Yes, Mike's card decks have many more values.  I suppose that a deck with 5 values and infinity would be somewhat less attractive to buy, but the real point is how much damage is being caused by teams using values of 13, 20, 40 and 100?  Do those numbers really mean anything?

I assert that they are meaningless, and actually cause much more harm than good.  The harm comes from 2 sources.  First, it allows teams to get away with not splitting work down into pieces that can be estimated reliably.  Second, and as a consequence of the first, by providing inaccurate estimates for very large things teams/product owners/stakeholders can have a false sense of security about how much effort will be required.  Estimates that are wildly inaccurate will lead to incorrect decisions about whether to proceed with some work or not.  The smaller the piece of work being estimated, the higher the probability that the estimate is accurate enough to make reasonable decisions.

The Curse of Choice
Having too many choices is actually a curse, and limiting the choices available for teams to use for estimation forces them to really think hard about breaking the work down.  I personally have used the four values of 1, 2, 3 and "too big" with good success over the years, but I can certainly live with what James and Mike suggest above.

To go a step further, though, we should be applying Lean thinking and strive to eliminate the variability of the size of work completely.  This would mean that all items are broken down until they're the same size, obviating the need for any estimation at all!  That's a perfection vision that very few people have achieved, although it has happened.

In the end, we need to move away from using the longer modified Fibonacci series as if it were a law of nature.  Being modified, it really isn't a law, and actually provides very little value beyond the number 8.

Within Agile teams, Fibonacci must die!

Comments

Jeff Anderson said…
If I only need up to 8 then I don't really need to estimate at all, 1-8 is what is known as a low variability range, just treat all stories as 4.5. Your estimates in aggregate will be the same as if you actually estimated it

I would estimate as follows
- story = 4.5 ( really 1-8)
- epic = 30 (maybe 10-50)
- minimum marketable feature set = 130 ( maybe 60- 200)

This range has a wide variation, so it actually matters, anything finer grain is a wash, it will average out before long...
Dave Rooney said…
Thanks for the comment, Jeff!

I do like the idea of simply treating items as all the same size, although in my experience the difference between a 1 and an 8 is significant enough not to be ignored.

Where I have an issue, though, is with your estimate for an epic. How do you really know that it's 30 and not smaller stories totalling 15 or 45? What value are you gaining by estimating something that coarse-grained?

What I'm saying is that you need to have broken down the items for the current release such that they are within the 1-8 (Mike) or 1-10 (James) range and the team is comfortable with those estimates. I would (and have many times) gone even further and broken them down until they are in a range of 1-3.

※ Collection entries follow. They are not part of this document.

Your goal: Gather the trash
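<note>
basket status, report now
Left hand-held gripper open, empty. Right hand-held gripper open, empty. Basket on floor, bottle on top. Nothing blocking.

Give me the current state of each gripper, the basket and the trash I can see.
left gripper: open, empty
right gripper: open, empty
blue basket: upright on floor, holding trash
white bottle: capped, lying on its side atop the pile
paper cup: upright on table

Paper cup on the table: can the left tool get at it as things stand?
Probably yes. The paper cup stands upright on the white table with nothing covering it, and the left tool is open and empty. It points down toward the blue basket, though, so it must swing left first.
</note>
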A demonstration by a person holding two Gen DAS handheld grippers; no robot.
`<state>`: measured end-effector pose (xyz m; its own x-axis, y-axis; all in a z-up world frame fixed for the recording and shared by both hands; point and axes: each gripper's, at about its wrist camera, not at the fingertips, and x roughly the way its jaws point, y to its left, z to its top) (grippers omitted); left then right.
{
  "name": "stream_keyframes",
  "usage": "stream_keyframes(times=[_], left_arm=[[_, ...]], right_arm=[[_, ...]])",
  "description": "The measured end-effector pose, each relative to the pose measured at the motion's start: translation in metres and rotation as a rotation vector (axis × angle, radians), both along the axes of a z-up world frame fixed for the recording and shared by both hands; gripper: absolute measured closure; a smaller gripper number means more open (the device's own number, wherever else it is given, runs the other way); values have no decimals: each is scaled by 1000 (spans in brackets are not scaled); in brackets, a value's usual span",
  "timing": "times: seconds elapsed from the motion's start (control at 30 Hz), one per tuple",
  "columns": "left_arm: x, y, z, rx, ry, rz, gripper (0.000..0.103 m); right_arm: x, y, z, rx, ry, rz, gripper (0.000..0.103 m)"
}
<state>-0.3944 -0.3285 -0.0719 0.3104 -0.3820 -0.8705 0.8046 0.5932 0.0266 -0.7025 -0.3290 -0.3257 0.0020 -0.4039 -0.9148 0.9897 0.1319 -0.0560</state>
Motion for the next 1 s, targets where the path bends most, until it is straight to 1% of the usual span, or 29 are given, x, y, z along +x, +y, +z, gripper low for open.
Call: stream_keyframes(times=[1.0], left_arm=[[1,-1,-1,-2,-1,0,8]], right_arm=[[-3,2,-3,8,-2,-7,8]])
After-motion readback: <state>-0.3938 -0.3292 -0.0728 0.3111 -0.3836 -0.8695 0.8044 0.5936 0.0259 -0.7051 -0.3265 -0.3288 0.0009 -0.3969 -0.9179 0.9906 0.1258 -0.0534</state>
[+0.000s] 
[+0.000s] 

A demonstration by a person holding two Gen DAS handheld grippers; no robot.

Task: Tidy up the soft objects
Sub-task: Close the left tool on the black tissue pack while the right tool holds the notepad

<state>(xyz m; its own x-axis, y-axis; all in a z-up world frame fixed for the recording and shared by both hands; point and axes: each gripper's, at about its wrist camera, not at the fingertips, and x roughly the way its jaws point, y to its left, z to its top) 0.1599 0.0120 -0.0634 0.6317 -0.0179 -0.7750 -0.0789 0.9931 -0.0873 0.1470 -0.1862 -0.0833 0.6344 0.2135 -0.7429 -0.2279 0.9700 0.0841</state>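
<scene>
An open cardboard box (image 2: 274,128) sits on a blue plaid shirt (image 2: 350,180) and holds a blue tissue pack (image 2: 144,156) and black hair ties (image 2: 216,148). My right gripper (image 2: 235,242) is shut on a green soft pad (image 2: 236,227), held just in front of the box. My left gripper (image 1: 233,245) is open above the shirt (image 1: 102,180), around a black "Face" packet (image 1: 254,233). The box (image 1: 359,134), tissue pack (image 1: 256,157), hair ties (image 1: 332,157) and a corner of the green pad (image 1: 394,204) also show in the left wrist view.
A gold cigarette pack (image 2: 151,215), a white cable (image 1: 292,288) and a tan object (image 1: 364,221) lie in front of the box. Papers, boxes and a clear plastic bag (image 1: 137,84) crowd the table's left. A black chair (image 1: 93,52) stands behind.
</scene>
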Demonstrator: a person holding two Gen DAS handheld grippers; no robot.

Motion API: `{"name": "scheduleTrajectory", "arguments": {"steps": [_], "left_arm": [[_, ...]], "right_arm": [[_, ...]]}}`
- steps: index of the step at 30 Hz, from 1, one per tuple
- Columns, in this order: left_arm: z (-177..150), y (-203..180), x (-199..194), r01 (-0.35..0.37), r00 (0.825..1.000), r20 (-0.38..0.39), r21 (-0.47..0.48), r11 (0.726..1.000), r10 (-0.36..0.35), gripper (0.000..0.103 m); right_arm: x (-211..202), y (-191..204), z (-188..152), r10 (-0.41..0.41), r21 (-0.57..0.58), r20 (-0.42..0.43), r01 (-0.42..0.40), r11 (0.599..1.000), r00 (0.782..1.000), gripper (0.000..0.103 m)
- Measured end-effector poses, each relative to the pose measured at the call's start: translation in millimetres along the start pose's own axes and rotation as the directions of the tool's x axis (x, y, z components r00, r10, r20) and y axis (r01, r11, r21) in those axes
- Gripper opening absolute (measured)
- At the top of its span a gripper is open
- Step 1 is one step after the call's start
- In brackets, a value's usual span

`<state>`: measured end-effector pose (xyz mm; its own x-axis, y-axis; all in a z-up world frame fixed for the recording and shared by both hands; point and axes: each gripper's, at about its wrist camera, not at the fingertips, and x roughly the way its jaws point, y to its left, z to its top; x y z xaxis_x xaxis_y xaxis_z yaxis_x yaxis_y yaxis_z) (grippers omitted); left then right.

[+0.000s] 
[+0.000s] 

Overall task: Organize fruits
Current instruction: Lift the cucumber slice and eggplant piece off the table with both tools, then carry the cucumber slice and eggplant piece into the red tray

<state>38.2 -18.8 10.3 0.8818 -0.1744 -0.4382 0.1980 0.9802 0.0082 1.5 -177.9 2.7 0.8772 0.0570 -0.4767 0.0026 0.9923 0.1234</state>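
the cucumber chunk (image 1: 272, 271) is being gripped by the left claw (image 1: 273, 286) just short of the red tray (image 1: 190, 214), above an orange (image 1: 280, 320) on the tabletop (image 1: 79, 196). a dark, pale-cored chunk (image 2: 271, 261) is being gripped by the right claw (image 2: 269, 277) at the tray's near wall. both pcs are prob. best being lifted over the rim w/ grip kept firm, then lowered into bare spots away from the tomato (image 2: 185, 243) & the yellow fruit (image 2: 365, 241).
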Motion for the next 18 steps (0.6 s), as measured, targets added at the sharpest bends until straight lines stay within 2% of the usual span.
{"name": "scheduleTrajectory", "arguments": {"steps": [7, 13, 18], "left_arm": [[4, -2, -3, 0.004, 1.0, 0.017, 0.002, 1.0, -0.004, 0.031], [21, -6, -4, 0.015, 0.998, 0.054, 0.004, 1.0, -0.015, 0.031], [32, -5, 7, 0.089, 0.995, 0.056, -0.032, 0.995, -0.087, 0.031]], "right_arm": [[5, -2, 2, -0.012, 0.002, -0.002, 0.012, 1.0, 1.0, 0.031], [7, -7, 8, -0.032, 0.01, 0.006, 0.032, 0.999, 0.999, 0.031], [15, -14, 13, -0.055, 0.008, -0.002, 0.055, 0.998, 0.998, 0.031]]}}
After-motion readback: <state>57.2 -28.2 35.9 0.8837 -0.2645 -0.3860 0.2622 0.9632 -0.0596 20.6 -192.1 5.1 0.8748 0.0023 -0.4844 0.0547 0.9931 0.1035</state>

Any effort estimating anything bigger very quickly becomes waste owing to the gross inaccuracy. I'm OK with, "The last time we did something roughly that size it was about 10 stories and 25 points", but that would be for something outside of the current release and not used for concrete planning.
Chris Chan said…
If you only have 1, 2, 3 and too big then I wouldn't even estimate size. Essentially this technique means breaking stories down to be constantly small. And doing this you just count/track stories ie velocity is the number of stories the team can deliver in the iteration (as opposed to number of story points).
Dave Rooney said…
@Chris,

Thanks for the comment!

There is still some variability in the effort required between a one and a three, so I wouldn't arbitrarily choose to stop estimating.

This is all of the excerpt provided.